Свою «писанину», как называл Генерал это занятие, он затеял давно, оказавшись в стороне сначала от служебных, а затем и всяких других, кроме домашних, дел: ежемесячных походов за пенсией, копания на грядках и попыток смастерить своими руками что-то полезное для хозяйства. Былые приятели и знакомцы, такие же отставные служивые, звонили изредка, в зимние месяцы, интересовались здоровьем, сговаривались при случае встретиться, бодрились и шутили. Повидаться, поговорить действительно хотелось, но звонки становились все реже, приятели либо умирали, и тогда надо было ехать в «Шестигранник» – традиционное место прощания с ушедшими при госпитале на Пехотной – и там встречаться с оставшимися, либо неприметно исчезали из жизни. У появлявшихся изредка новых знакомых проглядывался часто интерес к Службе, где раньше работал Генерал. Архивы службы, предназначавшиеся для хранения в вечной тайне, начали разворовываться и распродаваться еще в начале 90-х годов, после события, которое долго именовалось «августовским путчем», а затем многократно переименовывалось по прихоти людей, мелькавших на вершинах власти. Секреты Службы, тем не менее, продолжали интересовать публику. Комментарии современника, очевидца и тем более возможного участника описываемых в краденых документах событий придавали газетным статьям особый привкус достоверности. Но шло время, Генерала забывали, и новые знакомства сходили на нет. Изредка раздавался телефонный звонок, забытый голос напоминал о себе, извинялся за то, что так долго не давал о себе знать, плел какую-нибудь малозначащую чепуху, а потом спрашивал, не мог ли Генерал припомнить вот такое-то событие, правда ли, что некто Н. был агентом его Службы и тому подобное. Старик притворялся растроганным тем, что старый друг вспомнил о нем, говорил любезности и, ссылаясь на слабеющую память, от ответов уходил. Частенько, положив трубку, он с горечью думал: «И до этого добрались, и это продали…» Думать о волнах всеобщего, тотального, какого-то ликующего предательства, которые поднялись одновременно с перестройкой и до сих пор бушевали по стране, калеча человеческие судьбы, размывая все то, на чем стоит общество, было невыносимо тяжело. Но и это перегорело. С соседями по поселку приходилось общаться довольно часто. Они тоже жили в своем прошлом, были немногословны, и разговор обычно сводился к двум-трем фразам.

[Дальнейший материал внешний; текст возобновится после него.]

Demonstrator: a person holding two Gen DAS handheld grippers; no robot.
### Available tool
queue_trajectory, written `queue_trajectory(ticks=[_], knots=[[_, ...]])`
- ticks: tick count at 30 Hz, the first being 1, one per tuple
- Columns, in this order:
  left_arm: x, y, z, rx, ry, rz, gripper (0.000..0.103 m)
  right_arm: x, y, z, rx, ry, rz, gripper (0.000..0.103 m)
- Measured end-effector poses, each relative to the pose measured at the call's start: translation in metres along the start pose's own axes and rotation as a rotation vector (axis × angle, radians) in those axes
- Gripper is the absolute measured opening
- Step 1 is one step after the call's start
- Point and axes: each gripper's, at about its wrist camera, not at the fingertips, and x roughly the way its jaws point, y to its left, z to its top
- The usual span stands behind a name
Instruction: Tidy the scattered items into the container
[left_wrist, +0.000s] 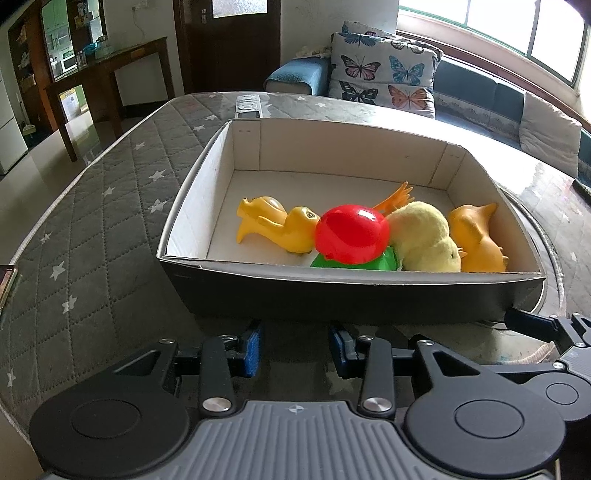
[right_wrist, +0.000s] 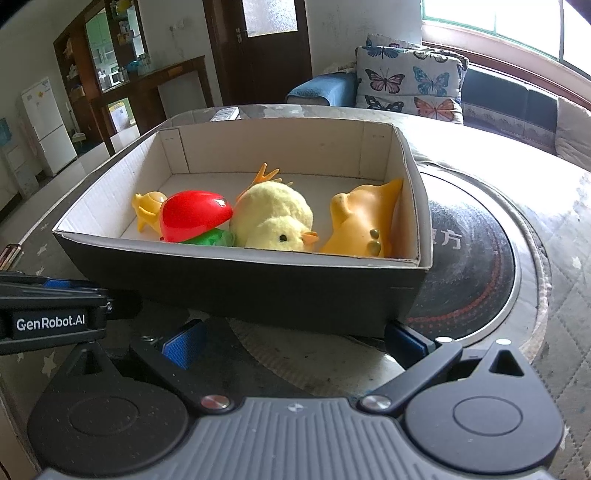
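A cardboard box (left_wrist: 258, 280) (right_wrist: 240, 280), black outside and white inside, stands on the quilted table. Inside lie a yellow plastic animal (left_wrist: 273, 229) (right_wrist: 146, 208), a red and green toy (left_wrist: 351, 234) (right_wrist: 194, 219), a fluffy yellow chick (left_wrist: 424, 236) (right_wrist: 275, 216) and an orange rubber toy (left_wrist: 476, 240) (right_wrist: 364, 221). My left gripper (left_wrist: 295, 347) hangs open in front of the box's near wall, nothing between its blue pads. My right gripper (right_wrist: 295, 343) stands wide open before the same wall, also with nothing in it.
A remote control (left_wrist: 248, 105) lies behind the box. The box partly covers a round induction hob (right_wrist: 476, 266) at the right. Grey star-patterned quilt (left_wrist: 92, 221) spreads to the left. A sofa with butterfly cushions (left_wrist: 384, 70) stands behind the table.
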Motion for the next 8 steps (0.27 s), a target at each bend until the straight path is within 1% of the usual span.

Так и оказался Генерал на острове, населенном небольшим числом родственников и бесчисленным множеством, сонмом теней, никогда его не покидавших. Тени жили, разговаривали, смеялись, плакали, жаловались, докладывали, просили совета, получали указания, появлялись в памяти неожиданно и так же внезапно исчезали, чтобы появиться когда-то вновь. Тени никогда не умирали. Вернее, они жили до тех пор, пока был жив Генерал, и не имело значения, что там, за пределами острова, они уже не существовали.
Мир теней удивительным образом становился все объемнее, ярче, многообразнее, и Старик с удовольствием погружался в него. Злоба и зависть там не жалили, а радость по-прежнему заставляла чаще биться сердце, своя и чужая глупость не казалась столь обидной, неудачи печалили, но не повергали в уныние.
К правде, к тому, что было, примешивалось то, что могло или должно было бы быть, связывались порванные нити, развивалось оборвавшееся действие, уходили от недоброй судьбы люди. В конечном же счете все возвращалось к одному и тому же: к острову в океане темноты, где мокли невидимые голые березы, стучали по крыше ледяные крупинки, горела над столом лампа в платочке горошком.